This is not hard to remember, surprisingly.  Words tumble out of me, as if Glen has pressed a button on a tape player.  "An '82 Subaru wagon.  Four-wheel drive.  Yellow.  I went for practicality more than sport.  I named it Buttercake and drove it all through high school, into college.  By the time the rust got terminal, Buttercake had about three hundred thousand miles on her.  I got a new Loyale to replace her.  My first new car, a '92 Subaru wagon.  It got wrecked within a month, of course.  Believe it or not, the guy I was dating when I first met Ren was chasing me at the time.  I'd have never hit that ice cream truck otherwise."

Glen tilts his head, and Amy-Ann meows at him.  He wiggles his fingers and she pushes her nose into them.  "You left this guy for Ren?"

That's not right at all, and I shake my head.  In fact I made a point of not leaving Darron for Ren, because I didn't want to be that chick.  "He got increasingly paranoid about my friendship with Ren, and over time that wrecked our relationship.  Not to mention my Subie, my dignity, and both our houses, among other things.  After we reached the point of seriously irreconcilable differences, that was when I started going with Ren."

"Okay, that's a lot of information all at once.  How did it wreck your house?  And your...dignity?"
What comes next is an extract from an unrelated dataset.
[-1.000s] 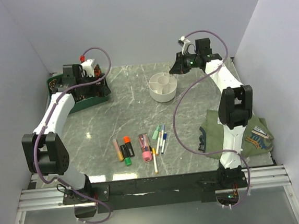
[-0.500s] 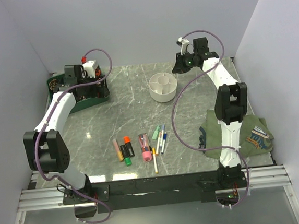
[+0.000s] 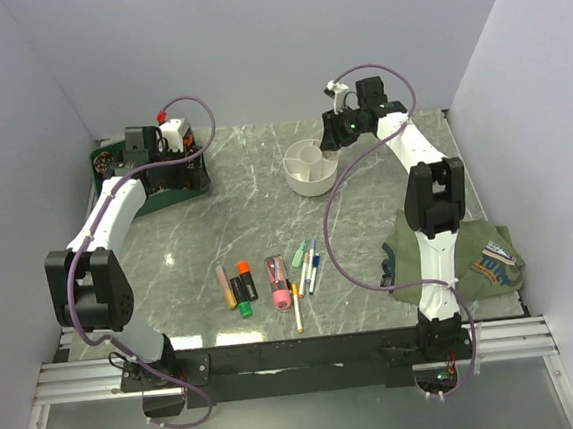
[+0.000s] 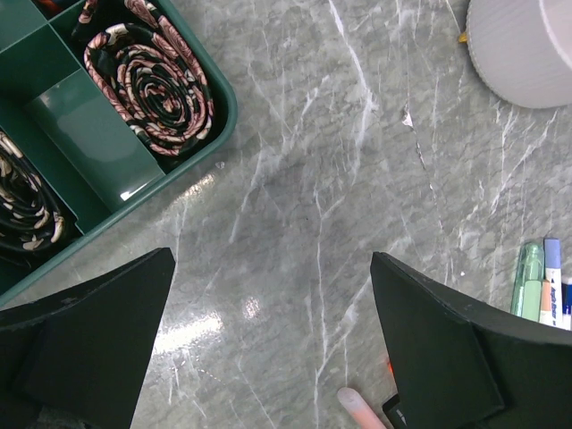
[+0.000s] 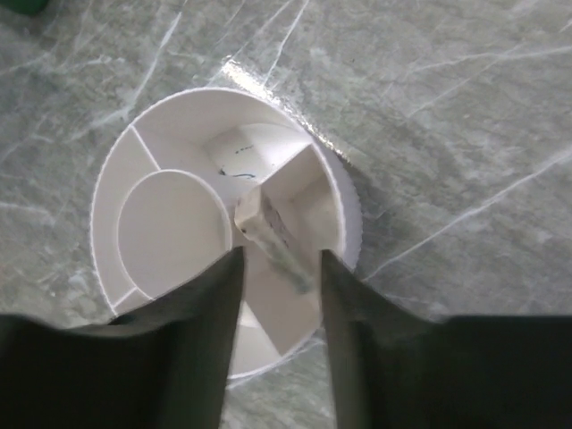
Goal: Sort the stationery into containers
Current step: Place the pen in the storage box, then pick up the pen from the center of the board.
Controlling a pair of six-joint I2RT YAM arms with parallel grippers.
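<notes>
Remaining pens (image 3: 277, 279) are lying grouped on the near worktop (image 3: 217, 221). Left claw (image 4: 273, 313) is hanging wide open and empty beside the green tray (image 4: 89, 134). Right claw (image 5: 280, 259), earlier shut beside the white bowl (image 5: 170, 237), is now standing over it, jaws parting, a pale pen (image 5: 268, 231) loose between them.

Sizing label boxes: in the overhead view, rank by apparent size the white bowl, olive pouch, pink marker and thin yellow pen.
1. olive pouch, partly hidden
2. white bowl
3. pink marker and thin yellow pen: too close to rank
</notes>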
"His house got wrecked when Ren drove a Jeep into it, as some sort of boneheaded vengeance, after Darron--the prior boyfriend, in case you hadn't guessed--and three of his friends trashed my house, killed my cat, and had a bit of a gang-bang party with me, this after I dumped a bowl of chili on Darron's head because he slapped me during an argument.  The fact that we were at the Radisson at the time means more to him than it does to me."  It all falls out of me, one thing after another, a massive information-dump, and if I was thinking I don't think I'd have told him all of that but I can't seem to shut up and am feeling apathetic enough that it doesn't occur to me that maybe I want to keep the rape to myself until I've already babbled it out.  On the other hand, it startles the hell out of him, he's predictably horrified, and I like that he's reeling emotionally and not sure of what to do next.  It puts us on common ground.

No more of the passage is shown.